Üniversitenin ilk yılları. Deli gibi Dostoyevski okuyorum. Piyasadaki sürüyle çakma çukma, salak saçma basımlardan değil, olması gerektiği gibi İletişim’den. Tam metin, usta işi özenli çeviri.

Suç ve Ceza. Sonra Kurarbaz. Sonra Budala. Sonra Karamazov Kardeşler…

Karamazov Kardeşler. İşte dünyanın en iyi romanı. Böyle bir roman yazmak için Dostoyevski olmak gerekir. Ermiş ile cinlenmiş arası. Derviş ile lanetlenmiş arası. Deha ile delilik arası. Aklı aşmaya böylesi cüret. Aşkın olanın üstüne üstüne yürümek.

Dostoyevski’nin büyülü dünyası size kapılarını açsın istiyorsanız, bir şartı var. İlk 100 sayfada sabır gerekiyor.

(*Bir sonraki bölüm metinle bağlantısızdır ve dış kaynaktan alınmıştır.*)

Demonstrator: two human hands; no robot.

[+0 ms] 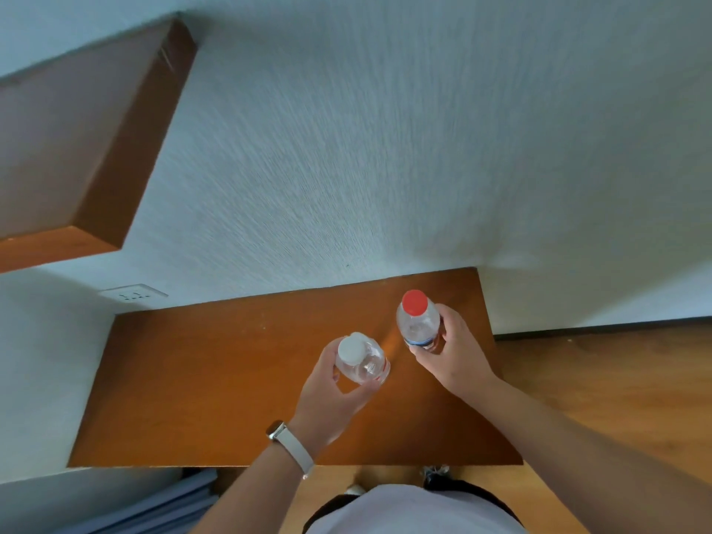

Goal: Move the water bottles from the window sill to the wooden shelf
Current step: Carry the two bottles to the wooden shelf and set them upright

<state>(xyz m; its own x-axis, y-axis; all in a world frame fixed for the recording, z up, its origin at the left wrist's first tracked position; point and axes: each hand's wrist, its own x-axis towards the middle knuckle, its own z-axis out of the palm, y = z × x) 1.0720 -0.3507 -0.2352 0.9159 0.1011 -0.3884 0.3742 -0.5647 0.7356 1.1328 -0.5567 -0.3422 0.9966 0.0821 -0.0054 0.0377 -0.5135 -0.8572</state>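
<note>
My left hand (pixel 331 395) grips a clear water bottle with a white cap (pixel 360 360) from below and the side. My right hand (pixel 454 352) grips a clear water bottle with a red cap (pixel 417 317) and a blue label band. Both bottles stand upright over the right half of the wooden shelf (pixel 215 379), seen from above. Whether their bases touch the shelf surface I cannot tell. The red-capped bottle is farther back, near the wall and the shelf's right end. A pale watch band sits on my left wrist.
A second, higher wooden shelf (pixel 96 140) juts from the white textured wall at upper left. A wall socket (pixel 133 294) sits just left of the lower shelf's back corner. Wood floor (pixel 601 379) lies to the right, grey slats under the shelf at bottom left.
</note>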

O eşiği aşacaksınız. Yoksa sıradan kitaplar okumaya mahkûm olursunuz!

Yazın. Üniversitede boş sınıflardayım, yanımda defter kalem, Dostoyevski. Havalar sıcak, şişe şişe su. Sayfalar, sular, saatler. Ağır ağır okuyorum.

Perdeleri hiç açılmayan evler vardır, sığınağı andırır. Suratı asık havalar vardır, kapalıdır, yağar gürler. Islak sokaklar vardır, yağmur çamur. Bir tereddüt vardır, bir tekinsizlik, boğazınızda düğümlenen bir hüzün vardır, karaya çalan. Bir teskin olamayış, kara görünse de çıkamayış içinde, içten içe, bir belirsizlik içinde debelenmeyle okunur Dostoyevski.  

Kitabı kapatıyorum, orada kalmıyor. Yolda, otobüste, evde, yatağın kenarında, mutfakta Dostoyesvki’nin kahramanları. 10 kişi ile birlikte dolaşıyorsun. Başbakan gibi çevrende 10 koruma, seni korumuyorlar ama. Her an birileri ile göz temasında değilsen, aklındadırlar, sana bakıyorlar, ayan beyan görünmeye ramak kalıyor, sende kalıyor, canlı kalıyorlar adamları, kadınları.

Bir Dostoyevski kitabını bitirdin mi, diğerine geçmek için biraz yalnız kalman gerek, nadasa bırakmalısın kendini. Yoksa iki kitap birbirine girebilir, 30 karakterle kendini bir curcuna içinde bulabilirsin, ağır gelebilir.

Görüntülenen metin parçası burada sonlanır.